## EXERCISE DIRECTIONS
Counting only lines below that contain the string "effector", give the total as a single number.

BEGIN

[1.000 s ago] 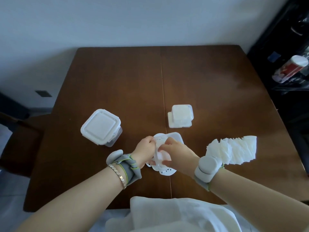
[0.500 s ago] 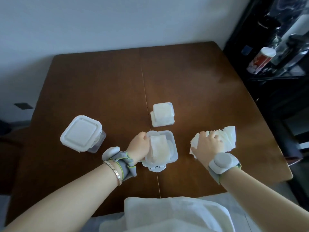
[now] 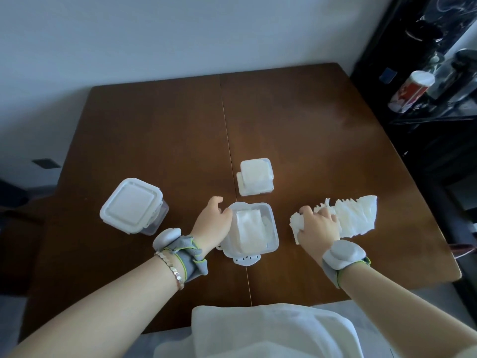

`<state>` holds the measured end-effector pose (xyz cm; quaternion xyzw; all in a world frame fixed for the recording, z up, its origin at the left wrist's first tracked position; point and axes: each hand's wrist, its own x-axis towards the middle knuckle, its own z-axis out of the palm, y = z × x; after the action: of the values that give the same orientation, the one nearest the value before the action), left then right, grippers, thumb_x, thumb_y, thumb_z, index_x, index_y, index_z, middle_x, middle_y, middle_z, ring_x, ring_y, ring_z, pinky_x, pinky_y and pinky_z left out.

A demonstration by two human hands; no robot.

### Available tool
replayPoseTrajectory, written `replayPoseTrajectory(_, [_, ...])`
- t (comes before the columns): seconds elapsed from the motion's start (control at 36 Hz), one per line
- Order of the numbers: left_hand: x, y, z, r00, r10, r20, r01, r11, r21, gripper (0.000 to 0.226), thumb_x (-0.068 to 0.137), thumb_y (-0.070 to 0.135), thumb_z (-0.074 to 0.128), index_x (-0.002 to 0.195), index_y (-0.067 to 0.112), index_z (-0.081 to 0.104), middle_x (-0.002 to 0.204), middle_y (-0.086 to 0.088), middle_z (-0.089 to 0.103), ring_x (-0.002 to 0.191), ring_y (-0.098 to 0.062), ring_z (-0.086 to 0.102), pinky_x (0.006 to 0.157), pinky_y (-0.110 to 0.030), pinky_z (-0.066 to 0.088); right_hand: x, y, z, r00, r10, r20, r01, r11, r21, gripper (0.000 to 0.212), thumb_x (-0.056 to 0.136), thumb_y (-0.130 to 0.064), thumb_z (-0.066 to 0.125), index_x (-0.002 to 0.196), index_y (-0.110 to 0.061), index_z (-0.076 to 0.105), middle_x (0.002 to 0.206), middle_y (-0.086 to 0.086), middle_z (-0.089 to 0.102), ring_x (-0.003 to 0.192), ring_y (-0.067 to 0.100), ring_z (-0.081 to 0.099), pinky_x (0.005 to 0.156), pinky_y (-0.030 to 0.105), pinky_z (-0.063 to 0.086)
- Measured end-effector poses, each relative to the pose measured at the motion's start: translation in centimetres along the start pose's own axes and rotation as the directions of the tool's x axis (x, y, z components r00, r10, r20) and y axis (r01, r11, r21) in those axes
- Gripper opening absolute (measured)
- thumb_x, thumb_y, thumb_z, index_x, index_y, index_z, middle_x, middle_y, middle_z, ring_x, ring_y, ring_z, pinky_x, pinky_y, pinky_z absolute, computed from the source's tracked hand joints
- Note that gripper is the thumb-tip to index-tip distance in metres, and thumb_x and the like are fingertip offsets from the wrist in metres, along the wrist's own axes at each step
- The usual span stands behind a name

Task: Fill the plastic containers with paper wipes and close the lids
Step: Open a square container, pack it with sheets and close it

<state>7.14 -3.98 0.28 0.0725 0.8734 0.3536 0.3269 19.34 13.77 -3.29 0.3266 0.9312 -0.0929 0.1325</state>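
Note:
An open clear plastic container (image 3: 272, 215) sits near the table's front edge with folded white wipes (image 3: 249, 228) inside. My left hand (image 3: 213, 222) rests against its left wall, thumb on the rim. A white lid (image 3: 246, 260) pokes out from under its near side. To the right lies a fanned stack of paper wipes (image 3: 353, 218); my right hand (image 3: 318, 227) grips its left end. Behind the open container stands a small container (image 3: 255, 177) filled with wipes. A larger container with a closed clip lid (image 3: 131, 205) stands at the left.
The brown wooden table (image 3: 296, 120) has a seam down its middle. A black shelf (image 3: 426, 99) with a red and white can and dark bottles stands at the right. White cloth covers my lap at the bottom. A dark chair is at the far left.
My right hand left the open container, moved right to the fanned wipes and closed on their left end. My left hand stayed on the container. The camera turned right.

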Motion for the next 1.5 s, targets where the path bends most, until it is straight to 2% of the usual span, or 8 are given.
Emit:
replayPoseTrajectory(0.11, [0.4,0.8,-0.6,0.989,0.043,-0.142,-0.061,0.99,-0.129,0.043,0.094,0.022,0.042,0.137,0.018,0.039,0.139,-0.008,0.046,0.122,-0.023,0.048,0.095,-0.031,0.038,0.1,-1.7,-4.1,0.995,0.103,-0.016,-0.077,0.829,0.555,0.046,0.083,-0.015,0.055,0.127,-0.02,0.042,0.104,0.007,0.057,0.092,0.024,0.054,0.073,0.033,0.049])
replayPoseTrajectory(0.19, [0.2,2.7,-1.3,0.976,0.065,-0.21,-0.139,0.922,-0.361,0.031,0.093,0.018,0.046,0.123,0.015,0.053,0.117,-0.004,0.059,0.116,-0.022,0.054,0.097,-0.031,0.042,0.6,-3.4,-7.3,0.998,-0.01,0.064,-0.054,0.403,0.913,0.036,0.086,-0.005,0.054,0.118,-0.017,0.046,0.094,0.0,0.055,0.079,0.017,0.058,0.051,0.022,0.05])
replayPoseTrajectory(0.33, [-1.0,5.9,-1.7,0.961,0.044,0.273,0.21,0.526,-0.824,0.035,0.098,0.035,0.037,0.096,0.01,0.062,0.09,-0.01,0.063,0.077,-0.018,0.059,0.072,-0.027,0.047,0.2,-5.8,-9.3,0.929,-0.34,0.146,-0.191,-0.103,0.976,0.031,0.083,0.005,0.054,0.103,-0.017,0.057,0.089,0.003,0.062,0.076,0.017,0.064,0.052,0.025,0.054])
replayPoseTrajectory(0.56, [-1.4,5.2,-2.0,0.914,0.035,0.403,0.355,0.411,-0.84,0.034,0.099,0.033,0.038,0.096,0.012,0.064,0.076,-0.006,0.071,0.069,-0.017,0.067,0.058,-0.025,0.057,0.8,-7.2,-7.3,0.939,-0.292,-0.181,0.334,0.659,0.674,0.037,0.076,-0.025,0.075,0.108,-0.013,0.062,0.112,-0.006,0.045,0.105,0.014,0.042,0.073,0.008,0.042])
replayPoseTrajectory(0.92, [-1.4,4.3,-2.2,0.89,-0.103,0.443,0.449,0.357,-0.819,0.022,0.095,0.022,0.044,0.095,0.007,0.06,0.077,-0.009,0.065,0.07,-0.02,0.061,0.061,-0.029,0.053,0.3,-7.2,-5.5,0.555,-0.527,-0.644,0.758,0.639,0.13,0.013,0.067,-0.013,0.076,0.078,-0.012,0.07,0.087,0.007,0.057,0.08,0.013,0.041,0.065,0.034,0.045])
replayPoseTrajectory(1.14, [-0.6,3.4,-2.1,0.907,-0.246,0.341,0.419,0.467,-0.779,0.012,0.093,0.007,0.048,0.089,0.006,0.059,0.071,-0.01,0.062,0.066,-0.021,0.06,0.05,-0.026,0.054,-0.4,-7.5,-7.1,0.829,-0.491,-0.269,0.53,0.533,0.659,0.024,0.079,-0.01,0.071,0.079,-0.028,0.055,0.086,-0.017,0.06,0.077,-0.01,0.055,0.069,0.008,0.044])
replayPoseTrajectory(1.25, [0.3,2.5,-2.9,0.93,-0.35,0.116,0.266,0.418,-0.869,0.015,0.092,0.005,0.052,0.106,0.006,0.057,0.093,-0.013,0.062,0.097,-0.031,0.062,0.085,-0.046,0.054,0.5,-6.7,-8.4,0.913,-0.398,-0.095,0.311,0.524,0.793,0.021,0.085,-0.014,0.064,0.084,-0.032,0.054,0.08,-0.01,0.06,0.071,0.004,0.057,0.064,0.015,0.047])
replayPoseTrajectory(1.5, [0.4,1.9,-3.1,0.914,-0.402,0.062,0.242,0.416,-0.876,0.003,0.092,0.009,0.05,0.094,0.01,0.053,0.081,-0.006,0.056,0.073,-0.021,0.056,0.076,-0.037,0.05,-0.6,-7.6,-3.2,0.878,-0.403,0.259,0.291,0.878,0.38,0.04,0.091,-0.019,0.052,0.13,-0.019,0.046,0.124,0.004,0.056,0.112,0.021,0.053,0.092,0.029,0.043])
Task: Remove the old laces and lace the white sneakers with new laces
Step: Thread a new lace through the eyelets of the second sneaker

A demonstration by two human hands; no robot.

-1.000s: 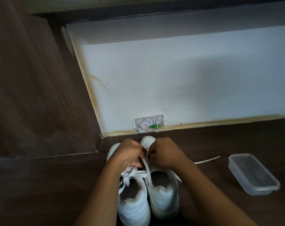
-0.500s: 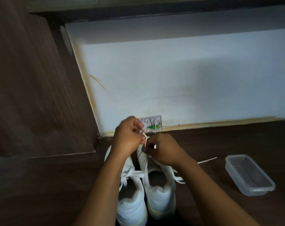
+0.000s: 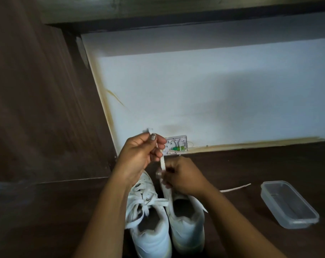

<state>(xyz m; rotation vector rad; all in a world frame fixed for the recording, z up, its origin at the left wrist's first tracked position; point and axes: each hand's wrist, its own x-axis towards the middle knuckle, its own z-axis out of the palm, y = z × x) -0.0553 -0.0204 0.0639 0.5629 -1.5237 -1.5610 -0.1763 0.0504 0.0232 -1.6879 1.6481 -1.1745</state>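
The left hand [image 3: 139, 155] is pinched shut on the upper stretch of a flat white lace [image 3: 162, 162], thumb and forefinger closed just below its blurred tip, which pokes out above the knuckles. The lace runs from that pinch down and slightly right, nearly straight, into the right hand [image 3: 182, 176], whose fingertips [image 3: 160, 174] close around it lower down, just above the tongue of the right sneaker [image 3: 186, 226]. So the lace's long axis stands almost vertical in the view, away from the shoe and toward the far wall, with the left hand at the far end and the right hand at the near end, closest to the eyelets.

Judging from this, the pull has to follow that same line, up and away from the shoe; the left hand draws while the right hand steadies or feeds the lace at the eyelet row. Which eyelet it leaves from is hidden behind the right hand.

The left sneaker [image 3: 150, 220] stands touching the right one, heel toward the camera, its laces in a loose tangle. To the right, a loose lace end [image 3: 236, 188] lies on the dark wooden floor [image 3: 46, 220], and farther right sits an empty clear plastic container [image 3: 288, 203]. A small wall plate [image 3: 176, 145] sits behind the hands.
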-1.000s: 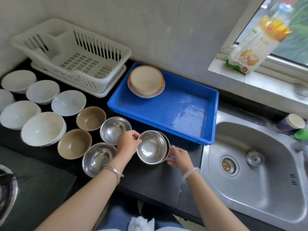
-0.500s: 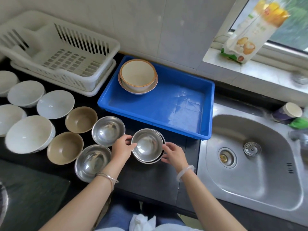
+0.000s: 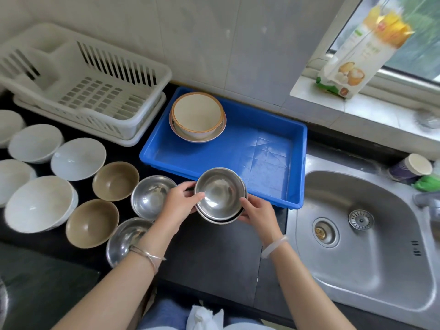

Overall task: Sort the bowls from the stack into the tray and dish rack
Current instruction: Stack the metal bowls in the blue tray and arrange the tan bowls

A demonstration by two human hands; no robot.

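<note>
1. Here the left hand [image 3: 181, 206] and right hand [image 3: 258, 210] grip opposite rims of the steel stack [image 3: 220, 195].
2. The stack is between the hands, overlapping the tray's [image 3: 238, 158] near edge.
3. The rack [image 3: 95, 86] stands left of the tray, on the worktop [image 3: 214, 253].

Both hands hold a small stack of steel bowls [image 3: 220, 194] at the near edge of the blue tray [image 3: 262, 148]. The left hand [image 3: 182, 203] grips the stack's left rim; the right hand [image 3: 258, 210] grips its right rim. A cream bowl [image 3: 197, 115] rests on a plate in the tray's far left corner. The white dish rack [image 3: 90, 84] stands left of the tray. On the dark counter [image 3: 214, 258], two steel bowls [image 3: 150, 196], two tan bowls [image 3: 115, 181] and several white bowls [image 3: 78, 158] lie left of the hands. A steel sink [image 3: 362, 234] is at the right.
</note>
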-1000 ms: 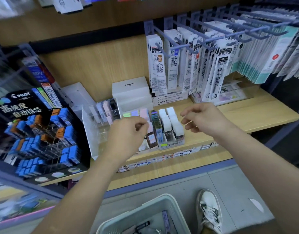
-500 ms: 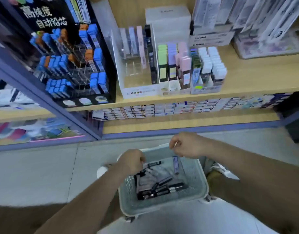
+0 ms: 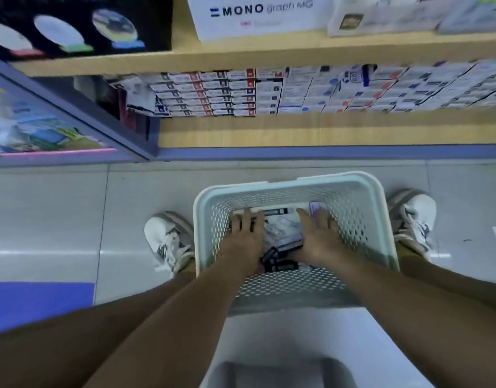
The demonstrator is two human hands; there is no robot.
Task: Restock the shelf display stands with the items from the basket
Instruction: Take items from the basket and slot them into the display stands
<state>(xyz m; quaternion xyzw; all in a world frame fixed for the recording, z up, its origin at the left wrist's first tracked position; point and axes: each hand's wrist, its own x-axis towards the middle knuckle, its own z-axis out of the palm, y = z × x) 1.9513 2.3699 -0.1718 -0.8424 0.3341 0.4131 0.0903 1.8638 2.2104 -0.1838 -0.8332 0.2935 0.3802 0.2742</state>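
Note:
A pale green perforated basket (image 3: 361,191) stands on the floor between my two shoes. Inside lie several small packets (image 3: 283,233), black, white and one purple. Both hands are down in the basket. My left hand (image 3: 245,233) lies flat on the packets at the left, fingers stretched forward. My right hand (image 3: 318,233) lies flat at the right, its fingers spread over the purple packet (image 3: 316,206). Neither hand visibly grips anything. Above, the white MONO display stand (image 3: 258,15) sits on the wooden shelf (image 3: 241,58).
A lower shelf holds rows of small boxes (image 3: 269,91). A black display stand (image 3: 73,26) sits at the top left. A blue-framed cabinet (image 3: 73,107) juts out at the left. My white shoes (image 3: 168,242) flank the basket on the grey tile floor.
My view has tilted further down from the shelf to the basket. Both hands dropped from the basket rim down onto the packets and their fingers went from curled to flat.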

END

## ANSWER SPACE
2